Mahayana Buddhist Sutras
Mahayana Buddhism reveres the Tripitaka as a sacred text, but adds to it the Sutras, which reflect distinctively Mahayana concepts and are used more often by Mahayana Buddhists.
Most of the Mahayana Sutras, which number over two thousand, were written between 200 BCE and 200 CE, the period in which Mahayana Buddhism developed. Different divisions of Mahayana Buddhism emphasize different Sutras, but some texts, like the Lotus Sutra and Heart Sutra, are important to most branches of Mahayana.
The Lotus Sutra is probably the most significant of the Mahayana Sutras. It describes a sermon delivered by the Buddha to an assembly of buddhas, boddhisatvas, and other celestial beings. This sermon emphasizes the importance of becoming a boddhisatva, realizing one's buddha-nature, and other Mahayana concepts. The Lotus Sutra is revered by most Buddhists, and is the primary focus of the Nichiren school.

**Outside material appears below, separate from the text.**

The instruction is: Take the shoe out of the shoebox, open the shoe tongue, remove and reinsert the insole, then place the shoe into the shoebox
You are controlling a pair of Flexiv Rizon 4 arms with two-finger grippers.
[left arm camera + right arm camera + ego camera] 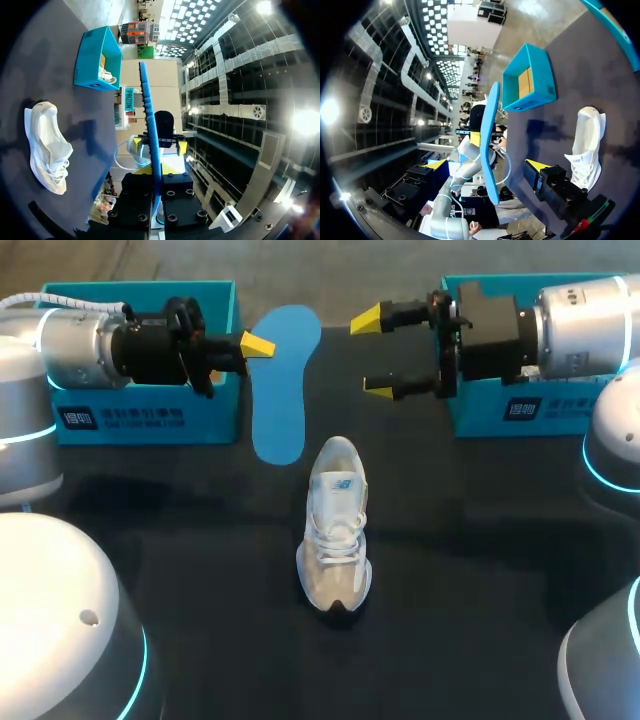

The Heart Sutra is another important Mahayana text. It is very short, only a few pages, and provides a concise summary of key Mahayana concepts. Presented as the teachings the Bodhisattva Avalokiteshvara, the Heart Sutra describes the five skandhas (elements of human nature), as well as the Mahayana views of "emptiness," nirvana, and ultimate reality.
The Land of Bliss Sutra is especially important in Pure Land Buddhism. It tells the story of Amitabha (Amida) Buddha's vow to help people reach nirvana, describes the Pure Land, and relates what one must do to be reborn in the Pure Land.